The article reviews lessons from past health emergencies, including AIDS and severe acute respiratory syndrome (SARS), suggesting that effective public health roles should include:
- gathering data on those affected;
- building on community strengths and priorities to shape the actions of collecting, sharing, and interpreting data with the communities;
- developing plans with community leaders;
- co-creating and communicating risk and harm reduction strategies through existing communication methods; and
- rapidly tracking and adjusting plans as the epidemic progresses.
Specifically, the following steps are recommended for public health organisations seeking to engage with communities and partners in times of crisis:
- Learn - for example, train staff in health equity, using local resources or national training, and gather information about effective multisector partnerships.
- Partner - for example, gather, share, and interpret data with affected communities, working with community members and leaders, and with analysis by race, ethnicity, language, location (zip code or census tract), and social factors.
- Work collectively:
- Design and implement with a priority placed on equity.

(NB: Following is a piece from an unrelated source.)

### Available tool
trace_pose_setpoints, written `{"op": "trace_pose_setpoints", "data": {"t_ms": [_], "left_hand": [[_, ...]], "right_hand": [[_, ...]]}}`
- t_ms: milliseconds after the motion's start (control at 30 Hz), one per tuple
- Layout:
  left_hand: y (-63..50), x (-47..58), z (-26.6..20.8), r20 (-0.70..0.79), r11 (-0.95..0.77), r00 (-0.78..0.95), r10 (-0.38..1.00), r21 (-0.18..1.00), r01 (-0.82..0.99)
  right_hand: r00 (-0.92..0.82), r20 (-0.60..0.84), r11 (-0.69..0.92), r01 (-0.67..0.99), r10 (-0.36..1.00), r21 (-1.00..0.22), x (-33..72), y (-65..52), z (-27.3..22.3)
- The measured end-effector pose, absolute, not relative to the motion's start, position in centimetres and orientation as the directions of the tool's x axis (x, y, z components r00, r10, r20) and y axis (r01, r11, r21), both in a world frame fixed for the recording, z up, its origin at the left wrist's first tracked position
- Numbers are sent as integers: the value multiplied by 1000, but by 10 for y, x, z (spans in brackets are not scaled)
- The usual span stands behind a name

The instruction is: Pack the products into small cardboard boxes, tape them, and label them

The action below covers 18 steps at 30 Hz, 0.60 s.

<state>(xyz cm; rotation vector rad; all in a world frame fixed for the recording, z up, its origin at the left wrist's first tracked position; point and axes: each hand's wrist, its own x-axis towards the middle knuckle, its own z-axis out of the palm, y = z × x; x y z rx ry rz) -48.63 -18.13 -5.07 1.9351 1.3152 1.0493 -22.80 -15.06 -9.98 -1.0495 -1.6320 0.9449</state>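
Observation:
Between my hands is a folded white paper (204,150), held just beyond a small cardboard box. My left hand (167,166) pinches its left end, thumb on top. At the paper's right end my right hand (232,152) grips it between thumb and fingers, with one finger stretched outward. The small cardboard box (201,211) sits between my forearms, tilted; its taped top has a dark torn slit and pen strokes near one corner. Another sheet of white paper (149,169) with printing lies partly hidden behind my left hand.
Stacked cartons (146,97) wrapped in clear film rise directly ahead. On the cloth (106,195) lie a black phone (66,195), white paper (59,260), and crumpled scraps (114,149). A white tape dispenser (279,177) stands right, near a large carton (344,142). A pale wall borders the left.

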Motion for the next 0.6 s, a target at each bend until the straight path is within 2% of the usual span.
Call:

- Co-create with cross-sector partners, such as CBOs, clinicians, universities, medical centres, housing and transportation sectors, and schools of public health, especially those located in or partnered with racial/ethnic communities (recognise that students, including in public health, medicine, and nursing, have much to contribute and learn).
- Collectively define the problem and create a shared vision to solve it.
- Focus on outcomes, not just on activities or processes.
- Use data to continuously learn, adapt, and improve.
- Develop and deliver health risk messaging that is culturally and linguistically appropriate, relevant to vulnerable communities, and delivered through trusted sources.
- Move beyond information delivery to community conversations that encompass knowledge, beliefs, attitudes, and behaviour.
- Build a culture that intentionally fosters relationships, trust, and respect across participants.
- Share - for example, gather and distribute stories and data both of initial failures and of solutions found.
- Advocate - for example, engage with partners in coordinated efforts to advocate for immediate support for communities that are most affected, for removal of barriers, for support of programmes that address the root causes of health inequity, and for a diverse public health and healthcare workforce that works together in partnership with its communities.
In conclusion: "Although public health holds a leadership role during the epidemic response, it needs the engagement, partnerships, and trust of communities in shaping, communicating, implementing, and disseminating recommended strategies. Trust can only be built when government and academic collaborators are themselves trustworthy and engage communities as partners in addressing what matters to them, including inequities in testing, treatment, and potentially future access to vaccines....We must also learn how to effectively communicate the need for long-term investment in the infrastructure required for healthy, productive communities, including public health, health care from primary care through hospitals, and community partners."